Un présumé prédateur sexuel conteste les accusations
Philippe Pierre Thomas fait face à plusieurs chefs d’accusation
Après avoir laissé entendre qu’il plaiderait coupable pendant presqu’un an, Philippe Pierre Thomas, 51 ans, de Sayabec, qui fait face à plusieurs chefs d’accusation en lien avec de nombreuses infractions de nature sexuelle, demande la tenue d’un procès puisqu’il conteste les accusations.
Évalué à une semaine, le procès devrait être fixé le 28 avril prochain, selon ce qui a été mentionné mardi dernier (17 février) au palais de justice d’Amqui.
Thomas est détenu depuis sa deuxième arrestation en semblable matière, le 10 juillet 2024. Rappelons que la détention préventive purgée avant l’imposition d’une peine est comptabilisée à 1,5 jour par jour purgé.
À la suite de sa deuxième arrestation, Thomas a été accusé d’entrave, voyeurisme, agression sexuelle, harcèlement, voie de fait et de bris d’ordonnance.
Arrêté en décembre 2023
Le suspect avait été arrêté une première fois en décembre 2023 par les enquêteurs lors d’une perquisition réalisée à son domicile.

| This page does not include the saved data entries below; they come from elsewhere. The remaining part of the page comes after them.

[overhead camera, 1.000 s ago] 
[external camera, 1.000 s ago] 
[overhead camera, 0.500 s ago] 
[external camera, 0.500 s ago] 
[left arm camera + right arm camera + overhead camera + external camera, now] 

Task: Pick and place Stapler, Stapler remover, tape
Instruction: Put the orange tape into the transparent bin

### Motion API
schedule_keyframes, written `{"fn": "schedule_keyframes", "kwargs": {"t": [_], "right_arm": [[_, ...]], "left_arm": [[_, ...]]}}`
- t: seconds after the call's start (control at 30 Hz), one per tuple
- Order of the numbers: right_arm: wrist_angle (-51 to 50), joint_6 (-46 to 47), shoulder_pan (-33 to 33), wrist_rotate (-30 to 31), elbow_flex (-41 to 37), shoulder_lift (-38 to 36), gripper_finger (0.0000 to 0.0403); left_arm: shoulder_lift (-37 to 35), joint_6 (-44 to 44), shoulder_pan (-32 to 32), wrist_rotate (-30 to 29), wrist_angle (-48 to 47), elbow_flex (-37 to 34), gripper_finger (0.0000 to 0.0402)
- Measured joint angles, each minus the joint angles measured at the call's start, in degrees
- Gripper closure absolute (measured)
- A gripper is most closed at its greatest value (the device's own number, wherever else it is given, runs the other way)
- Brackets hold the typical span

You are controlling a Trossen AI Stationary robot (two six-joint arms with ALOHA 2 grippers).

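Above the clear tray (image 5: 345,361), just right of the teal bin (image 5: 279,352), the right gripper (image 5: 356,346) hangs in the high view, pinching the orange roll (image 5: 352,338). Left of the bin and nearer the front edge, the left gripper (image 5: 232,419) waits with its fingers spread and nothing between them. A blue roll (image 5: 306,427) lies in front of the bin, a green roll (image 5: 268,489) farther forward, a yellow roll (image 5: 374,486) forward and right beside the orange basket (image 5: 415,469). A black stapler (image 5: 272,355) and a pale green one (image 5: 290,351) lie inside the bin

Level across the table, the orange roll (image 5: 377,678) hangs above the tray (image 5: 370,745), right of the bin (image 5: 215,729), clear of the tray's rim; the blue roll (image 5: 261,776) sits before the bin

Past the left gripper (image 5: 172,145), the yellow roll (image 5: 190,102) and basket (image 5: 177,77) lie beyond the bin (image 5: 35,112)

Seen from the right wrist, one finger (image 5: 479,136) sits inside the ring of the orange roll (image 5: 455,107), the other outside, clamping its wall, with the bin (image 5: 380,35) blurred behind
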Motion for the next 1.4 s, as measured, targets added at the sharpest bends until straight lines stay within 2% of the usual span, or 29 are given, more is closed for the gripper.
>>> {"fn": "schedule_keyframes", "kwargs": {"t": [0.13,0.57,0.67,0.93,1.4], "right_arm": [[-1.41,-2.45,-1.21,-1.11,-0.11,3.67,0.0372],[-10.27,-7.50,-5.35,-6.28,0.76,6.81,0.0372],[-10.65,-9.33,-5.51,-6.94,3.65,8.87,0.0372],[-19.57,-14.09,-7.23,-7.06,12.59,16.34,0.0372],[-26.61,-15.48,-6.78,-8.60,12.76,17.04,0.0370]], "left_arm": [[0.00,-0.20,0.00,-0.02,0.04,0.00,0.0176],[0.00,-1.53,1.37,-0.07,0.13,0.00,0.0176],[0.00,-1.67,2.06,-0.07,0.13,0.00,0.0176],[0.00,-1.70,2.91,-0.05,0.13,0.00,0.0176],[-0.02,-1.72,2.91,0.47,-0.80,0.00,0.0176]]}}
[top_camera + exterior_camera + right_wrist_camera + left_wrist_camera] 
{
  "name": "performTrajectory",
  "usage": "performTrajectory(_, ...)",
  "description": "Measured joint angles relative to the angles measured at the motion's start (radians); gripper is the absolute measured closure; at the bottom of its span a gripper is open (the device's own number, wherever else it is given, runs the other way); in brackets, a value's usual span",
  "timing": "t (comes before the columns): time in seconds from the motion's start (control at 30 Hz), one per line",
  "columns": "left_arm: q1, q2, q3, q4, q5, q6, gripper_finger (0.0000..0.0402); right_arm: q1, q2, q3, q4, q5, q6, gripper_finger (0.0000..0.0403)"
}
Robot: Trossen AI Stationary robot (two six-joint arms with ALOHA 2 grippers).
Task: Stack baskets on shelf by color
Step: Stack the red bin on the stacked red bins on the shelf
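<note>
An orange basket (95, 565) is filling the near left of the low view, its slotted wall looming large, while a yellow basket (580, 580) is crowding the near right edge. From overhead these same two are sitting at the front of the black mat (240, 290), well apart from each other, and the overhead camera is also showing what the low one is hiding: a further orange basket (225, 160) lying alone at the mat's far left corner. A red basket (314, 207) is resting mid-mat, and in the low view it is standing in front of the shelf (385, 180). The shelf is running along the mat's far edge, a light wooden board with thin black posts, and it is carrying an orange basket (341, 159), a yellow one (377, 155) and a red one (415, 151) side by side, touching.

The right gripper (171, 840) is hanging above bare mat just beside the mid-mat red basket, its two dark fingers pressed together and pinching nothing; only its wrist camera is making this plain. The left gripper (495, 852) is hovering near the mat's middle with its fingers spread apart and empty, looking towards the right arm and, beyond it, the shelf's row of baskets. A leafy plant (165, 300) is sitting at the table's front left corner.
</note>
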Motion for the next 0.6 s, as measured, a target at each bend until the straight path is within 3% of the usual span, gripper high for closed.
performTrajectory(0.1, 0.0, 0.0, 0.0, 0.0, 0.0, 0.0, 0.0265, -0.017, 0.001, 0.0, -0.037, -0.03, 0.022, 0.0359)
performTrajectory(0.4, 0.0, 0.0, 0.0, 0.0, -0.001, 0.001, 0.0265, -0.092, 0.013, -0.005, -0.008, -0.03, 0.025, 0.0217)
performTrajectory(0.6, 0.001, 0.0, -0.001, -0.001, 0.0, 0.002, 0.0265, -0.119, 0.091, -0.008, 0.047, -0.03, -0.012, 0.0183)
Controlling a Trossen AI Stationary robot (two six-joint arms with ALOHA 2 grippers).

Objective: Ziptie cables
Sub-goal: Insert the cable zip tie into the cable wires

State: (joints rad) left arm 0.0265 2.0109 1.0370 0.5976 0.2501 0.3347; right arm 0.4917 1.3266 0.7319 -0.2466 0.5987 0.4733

Les policiers avaient à ce moment procédé à la saisie de plusieurs fichiers de pornographie juvénile.
Il avait alors été accusé d’avoir eu en sa possession, d’avoir accédé, d’avoir distribué, d’avoir transmis et d’avoir rendu accessible de la pornographie juvénile.
Les infractions alléguées se seraient déroulées à Saint-Moïse et ailleurs dans le district de Rimouski sur une période s’étalant de 2005 à 2023.
Selon l’acte d’accusation, Thomas aurait notamment commis des attouchements sur une personne adolescente entre novembre 2006 et décembre 2007, alors qu’il se trouvait en position d’autorité ou de confiance.
Via les réseaux sociaux
« L’enquête tend à démontrer qu’il aurait pu avoir fait d’autres victimes à travers la province. D’ailleurs, certaines de ses victimes auraient pu être en contact avec le suspect via les réseaux sociaux alors qu’il utilisait les pseudonymes » Philippe Thomas », » Pierre Thomas » et » Pierre-Philippe Thomas » », mentionne la porte-parole de la SQ, Marythé Bolduc.